Grunfeld hasn't had the same explosiveness as he did prior to the Feb. 2005 injury, but has contributed a solid 13.4 points and 5.9 rebounds a game. Hernandez, the less-heralded member of the senior trio, has improved his scoring numbers in conference play (to 13.6 ppg), while reducing the number of turnovers. The scrappy guard trails only Roy in 3-point FG percentage in Pac-10 action (.514, 18-25, to Roy's .600, 15-25). Freshman Mitch Johnson, who led Seattle's O'Dea High School to two state championships, has settled in nicely at the other guard spot and is matching Hernandez' assist rate in conference play (3.86 apg). Johnson hit two clutch free throws in the waning seconds to help secure the 70-64 victory at Arizona State last Saturday.

Beyond the injury disruptions, shooting percentages tell the tale of the Cardinal's woes. The trends have improved, but Stanford is still last in the conference in FG percentage (.421) for the season, and second-to-last in FG percentage defense (.444) and 3-point FG defense (.370). Washington has a noticeable statistical advantage in several key categories from games against Pac-10 opponents.
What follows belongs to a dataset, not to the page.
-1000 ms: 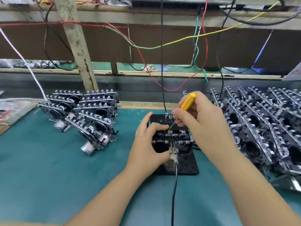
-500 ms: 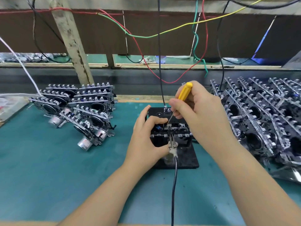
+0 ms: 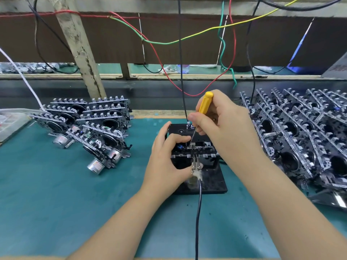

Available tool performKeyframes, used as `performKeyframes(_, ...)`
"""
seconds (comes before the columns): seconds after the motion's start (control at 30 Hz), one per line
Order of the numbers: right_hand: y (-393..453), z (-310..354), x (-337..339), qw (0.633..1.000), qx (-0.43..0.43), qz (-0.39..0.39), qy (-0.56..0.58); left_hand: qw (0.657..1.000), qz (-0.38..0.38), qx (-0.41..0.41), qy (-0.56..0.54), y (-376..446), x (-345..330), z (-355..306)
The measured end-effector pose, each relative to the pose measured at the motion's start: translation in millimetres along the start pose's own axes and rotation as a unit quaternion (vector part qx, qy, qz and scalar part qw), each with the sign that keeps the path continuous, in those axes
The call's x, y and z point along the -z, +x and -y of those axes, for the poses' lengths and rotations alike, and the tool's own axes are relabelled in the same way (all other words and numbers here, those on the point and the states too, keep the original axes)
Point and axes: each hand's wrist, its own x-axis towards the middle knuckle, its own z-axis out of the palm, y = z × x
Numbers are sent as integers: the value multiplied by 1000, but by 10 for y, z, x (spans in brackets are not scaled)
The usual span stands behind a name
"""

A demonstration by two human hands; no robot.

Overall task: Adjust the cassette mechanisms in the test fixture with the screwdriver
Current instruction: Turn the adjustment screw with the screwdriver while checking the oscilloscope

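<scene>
Left hand (image 3: 165, 162) grips the cassette mechanism (image 3: 195, 152) seated in the black test fixture (image 3: 212, 181) at mid-desk (image 3: 56, 194); right hand (image 3: 223, 126) pinches the yellow screwdriver (image 3: 205, 104), tip down on the mechanism. Mechanism stacks sit back left (image 3: 90, 126) and right (image 3: 304, 136).

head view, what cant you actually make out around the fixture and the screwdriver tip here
- Head view: the screwdriver tip, and the screw it meets on the cassette mechanism, are too small to tell.
- Head view: the left hand covers the test fixture on its left side.
- Head view: the right hand hides the fixture's right rear.
- Head view: white lettering on the fixture top is partly behind the right hand's fingers.
- Head view: the black cable is cut off by the bottom edge.
</scene>
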Motion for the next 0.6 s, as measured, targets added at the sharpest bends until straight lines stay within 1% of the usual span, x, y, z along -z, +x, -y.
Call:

The UW has a scoring margin of +7.4, Stanford -0.1; and the Dawgs have a rebounding margin of +8.6, The Farm +1.0.

Another interesting stat is turnover margin in Pac-10 games, where Stanford is sixth in the conference (-0.57), while the Dawgs are third (+1.14). Relatively minor differences like this could be magnified in a series that was decided by narrow margins in last year's three clashes. The Huskies won 76-73 in Seattle on Jan. 2, while the Tree fell on the Huskies' conference title hopes in the final game of the regular season, 77-67. Stanford used a 40-6 advantage from the free throw line to knock the UDub out of first place, but the Dawgs got revenge with a 66-63 victory in the Pac-10 Tournament semifinals. You would hate to see a close game be determined predominantly at the free throw line like last year's game on The Farm, when the Huskies were whistled for 27 fouls in comparison to the Cardinal's 11. By most accounts, the Pac-10 officiating has been pretty uneven game to game, crew to crew this season.
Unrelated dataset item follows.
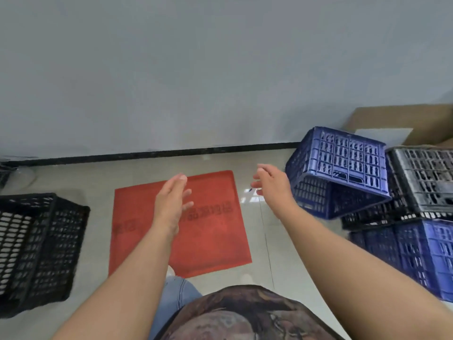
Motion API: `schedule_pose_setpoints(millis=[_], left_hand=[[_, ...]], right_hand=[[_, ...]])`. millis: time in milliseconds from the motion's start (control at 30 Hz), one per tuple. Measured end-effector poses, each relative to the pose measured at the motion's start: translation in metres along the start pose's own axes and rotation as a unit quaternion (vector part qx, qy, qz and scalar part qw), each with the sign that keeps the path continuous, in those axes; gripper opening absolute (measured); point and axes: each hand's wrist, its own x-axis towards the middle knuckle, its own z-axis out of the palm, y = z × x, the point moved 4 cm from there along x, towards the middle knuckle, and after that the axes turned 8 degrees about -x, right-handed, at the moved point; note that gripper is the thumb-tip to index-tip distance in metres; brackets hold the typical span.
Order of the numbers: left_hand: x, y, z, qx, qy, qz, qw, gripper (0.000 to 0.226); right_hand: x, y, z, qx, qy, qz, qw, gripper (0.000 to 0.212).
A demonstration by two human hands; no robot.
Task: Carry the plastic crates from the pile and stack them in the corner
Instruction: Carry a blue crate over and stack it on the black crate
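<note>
A pile of plastic crates sits at the right. A blue crate (343,168) lies tilted on top of it, bottom facing me. Beside it rests a black-grey crate (424,177), and a second blue crate (411,251) stands underneath. At the left a black crate (36,246) stands upright on the floor. My left hand (172,200) hovers over the red mat, fingers apart, holding nothing. My right hand (272,185) is stretched out empty, just left of the tilted blue crate and not touching it.
A red mat (215,241) with dark lettering lies on the tiled floor between the crates. A grey wall with a black skirting strip (147,154) runs behind. A cardboard box (416,126) stands behind the pile. Another dark crate's edge (3,175) shows at far left.
</note>
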Motion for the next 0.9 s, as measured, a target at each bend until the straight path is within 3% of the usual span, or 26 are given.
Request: schedule_pose_setpoints(millis=[367,600,900], left_hand=[[0.013,0.002,0.098,0.087,-0.139,-0.011,0.986,0.019],[0.033,0.0,0.139,0.114,-0.195,-0.009,0.974,0.026],[0.032,-0.025,0.198,0.15,-0.187,-0.022,0.971,0.051]], right_hand=[[0.018,0.03,-0.073,0.055,0.105,0.066,0.991,0.029],[0.033,0.037,-0.115,-0.008,0.135,0.08,0.988,0.048],[0.069,0.058,-0.174,-0.016,0.103,0.053,0.993,0.044]])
More telling than Stanford's overall record is the fact that they've won six consecutive games at Maples Pavilion, the site of 12 straight losses for the Huskies. But this UW squad has gained enough confidence not to be bullied by recent history. They are, after all, first in the conference in scoring, field goal percentage, rebounding, and assist/turnover ratio. And they have even won several times when their biggest gun, Brandon Roy (averaging a league-leading 22.4 ppg in Pac-10 play), has been quieted.

Yes, it's a long shot to claim back-to-back road sweeps. But don't tell that to this group of Dawgs. They're too young to realize that a 4-0 road record would be the school's best conference start in 53 years. And they're definitely too young to remember that the '53 Huskies were last UW team to travel to the Final Four. Well then, maybe we should wait to tell them.